Despite US Vice-President Dick Cheney’s belief that coalition forces would be “greeted as liberators” by the people of Iraq, the summer that followed saw a significant increase in attacks on Western troops.

The motivations of the Iraqi insurgents were varied, but they were united in their opposition to the US. Many would have remembered the horrors of the US’s earlier war on Iraq in 1990-91.

Fallujah had been bombed in 1991 by coalition forces who struck its largest market, killing up to 150 civilians. Over the next decade the US bombed Iraq hundreds of times, imposing brutal sanctions that caused malnutrition and denied the population basic medicines.

Many more would have been compelled to resist by the immediate reality of the invasion and occupation.

The US occupiers allowed Iraq to descend into lawlessness, with widespread looting of government ministries, schools and hospitals.

They did little to reconstruct basic infrastructure, with the country left in ruins and unemployment rampant.

The revelation in April 2004 of the US’s horrific abuse and torture of Iraqi prisoners at Abu Ghraib prison discredited the occupation and radicalised a generation.

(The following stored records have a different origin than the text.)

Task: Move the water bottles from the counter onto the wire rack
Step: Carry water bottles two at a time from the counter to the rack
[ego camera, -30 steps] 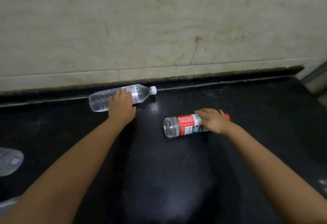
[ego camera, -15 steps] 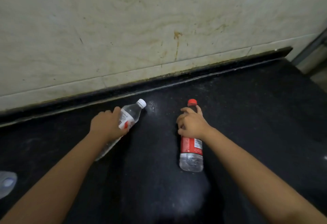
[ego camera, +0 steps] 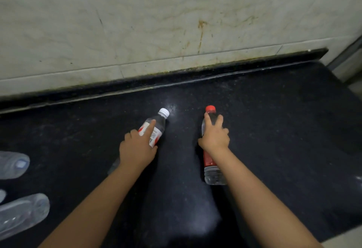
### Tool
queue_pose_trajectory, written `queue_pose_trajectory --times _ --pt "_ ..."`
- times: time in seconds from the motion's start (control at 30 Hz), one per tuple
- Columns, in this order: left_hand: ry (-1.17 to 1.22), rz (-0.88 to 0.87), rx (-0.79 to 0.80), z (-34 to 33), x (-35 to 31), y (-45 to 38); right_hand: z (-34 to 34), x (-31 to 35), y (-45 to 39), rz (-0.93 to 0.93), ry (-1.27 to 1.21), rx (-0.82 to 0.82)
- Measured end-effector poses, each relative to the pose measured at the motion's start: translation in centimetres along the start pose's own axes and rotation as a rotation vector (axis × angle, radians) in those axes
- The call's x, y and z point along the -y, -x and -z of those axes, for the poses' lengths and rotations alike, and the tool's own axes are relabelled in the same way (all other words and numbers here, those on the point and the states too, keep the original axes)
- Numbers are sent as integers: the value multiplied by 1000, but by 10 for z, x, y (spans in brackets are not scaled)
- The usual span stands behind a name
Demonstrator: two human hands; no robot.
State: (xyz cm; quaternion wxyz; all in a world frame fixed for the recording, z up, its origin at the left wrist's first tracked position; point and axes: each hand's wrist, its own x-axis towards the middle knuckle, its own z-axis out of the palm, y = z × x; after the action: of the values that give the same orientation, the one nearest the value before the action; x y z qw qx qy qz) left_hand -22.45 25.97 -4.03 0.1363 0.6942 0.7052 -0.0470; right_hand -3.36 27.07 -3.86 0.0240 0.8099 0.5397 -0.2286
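Now we reach forward with both arms: our left hand (ego camera: pixel 137 147) grips the white-capped bottle (ego camera: pixel 156 128), forefinger laid straight along it, and our right hand (ego camera: pixel 215 137) clasps the red-capped bottle (ego camera: pixel 210 161), fingers spread. Both lie on the black counter (ego camera: pixel 284 130) below a stained marble wall (ego camera: pixel 176 22).

Two hands are in view — the left hand (ego camera: pixel 137 149) and the right hand (ego camera: pixel 215 138). Each has one water bottle under it: one white-capped bottle (ego camera: pixel 156 128) and one red-capped bottle (ego camera: pixel 212 171). At the left edge of the surface (ego camera: pixel 284 130) lie at least two more clear bottles (ego camera: pixel 13 164) (ego camera: pixel 21 214) — a possible third is only a sliver.
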Motion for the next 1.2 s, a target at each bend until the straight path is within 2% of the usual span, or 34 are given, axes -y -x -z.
queue_pose_trajectory --times 0.2,0.33,0.57,0.8,1.03,1.2 --pt "-15 19 0 3 -12 16 -1 -44 24 188 -96 44" --pt "30 -41 -21 7 -58 46 17 -93 42 226 -186 -21" --pt "111 -252 -190 36 -215 97 97 -206 72 347 -191 -252" --pt "202 -364 -359 65 -397 159 202 -366 108 466 -135 -619" --pt "274 -523 -508 101 -534 189 302 -480 108 459 -308 -923" --pt "366 -628 -602 127 -624 175 371 -552 89 404 -354 -1025"
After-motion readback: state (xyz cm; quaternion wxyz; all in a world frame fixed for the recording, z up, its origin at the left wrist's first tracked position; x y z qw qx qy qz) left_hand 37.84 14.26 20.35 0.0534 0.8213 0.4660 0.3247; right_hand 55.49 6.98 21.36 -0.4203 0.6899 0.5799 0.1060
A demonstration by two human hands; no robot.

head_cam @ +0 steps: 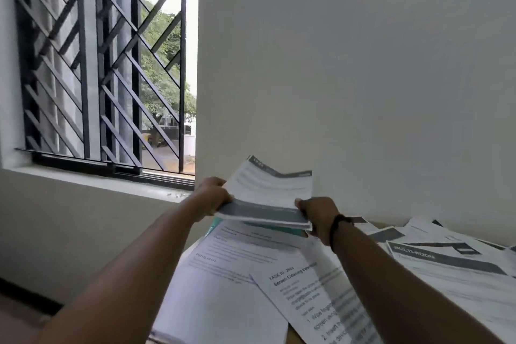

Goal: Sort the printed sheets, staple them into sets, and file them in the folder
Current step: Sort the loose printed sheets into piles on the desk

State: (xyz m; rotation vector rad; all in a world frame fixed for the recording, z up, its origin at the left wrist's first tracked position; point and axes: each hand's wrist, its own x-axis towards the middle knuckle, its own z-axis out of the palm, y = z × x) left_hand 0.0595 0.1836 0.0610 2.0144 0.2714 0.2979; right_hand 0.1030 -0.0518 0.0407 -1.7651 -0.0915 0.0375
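Note:
I hold a small stack of printed sheets (268, 198) in the air above the table, its far edge tipped up toward the wall. My left hand (213, 195) grips the stack's left edge, thumb on top. Gripping its right near corner is my right hand (318, 216), which has a black band on the wrist. Below the stack many loose printed sheets (251, 254) lie spread over the table, one headed "Screen Cleaning" (301, 279). A green edge, perhaps the folder (216, 225), peeks out beneath the papers under the held stack. No stapler is in view.
More sheets with dark header bars (446, 257) are piled at the right against the white wall. A barred window (103, 64) with a sill (111, 180) is at the left. The floor shows at the lower left.

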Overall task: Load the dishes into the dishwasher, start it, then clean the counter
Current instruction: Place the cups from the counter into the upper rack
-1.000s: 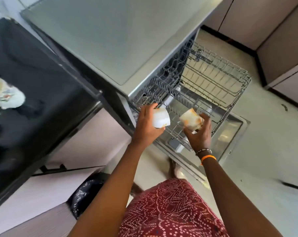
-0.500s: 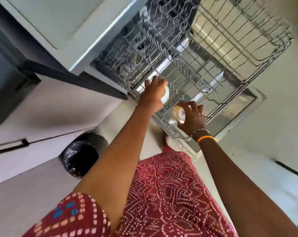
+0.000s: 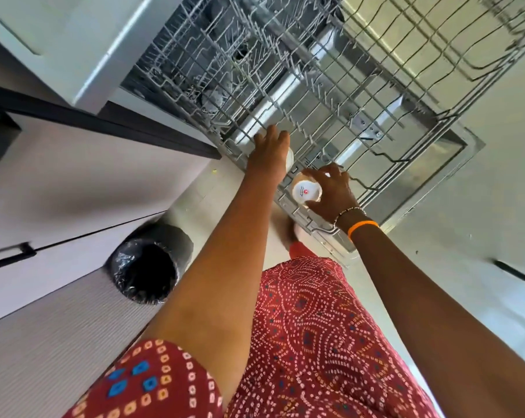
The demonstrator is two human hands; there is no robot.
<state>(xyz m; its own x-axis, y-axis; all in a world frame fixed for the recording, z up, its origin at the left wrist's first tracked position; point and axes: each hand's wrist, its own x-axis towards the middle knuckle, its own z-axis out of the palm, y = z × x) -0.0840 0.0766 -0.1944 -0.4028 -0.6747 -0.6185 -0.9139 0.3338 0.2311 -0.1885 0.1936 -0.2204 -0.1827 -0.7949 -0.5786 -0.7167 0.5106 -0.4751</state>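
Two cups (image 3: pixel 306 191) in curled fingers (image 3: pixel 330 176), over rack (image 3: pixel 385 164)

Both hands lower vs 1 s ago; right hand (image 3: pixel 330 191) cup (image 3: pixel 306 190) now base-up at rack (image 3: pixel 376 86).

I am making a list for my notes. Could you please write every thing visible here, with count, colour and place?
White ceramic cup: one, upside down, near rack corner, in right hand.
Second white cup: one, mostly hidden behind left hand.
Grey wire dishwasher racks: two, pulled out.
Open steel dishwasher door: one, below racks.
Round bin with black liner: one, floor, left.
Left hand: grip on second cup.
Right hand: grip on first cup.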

Iraq also had a proud tradition of nationalist revolts against British rule. Sunni and Shia Muslims united in revolt in 1920 against the plan to establish direct British control over Iraq.

This was followed by further revolts against the British-installed King that led to his toppling in 1958.

The invasion and occupation of Iraq was never about getting rid of Saddam Hussein and introducing democracy to Iraq, it was about US control of oil.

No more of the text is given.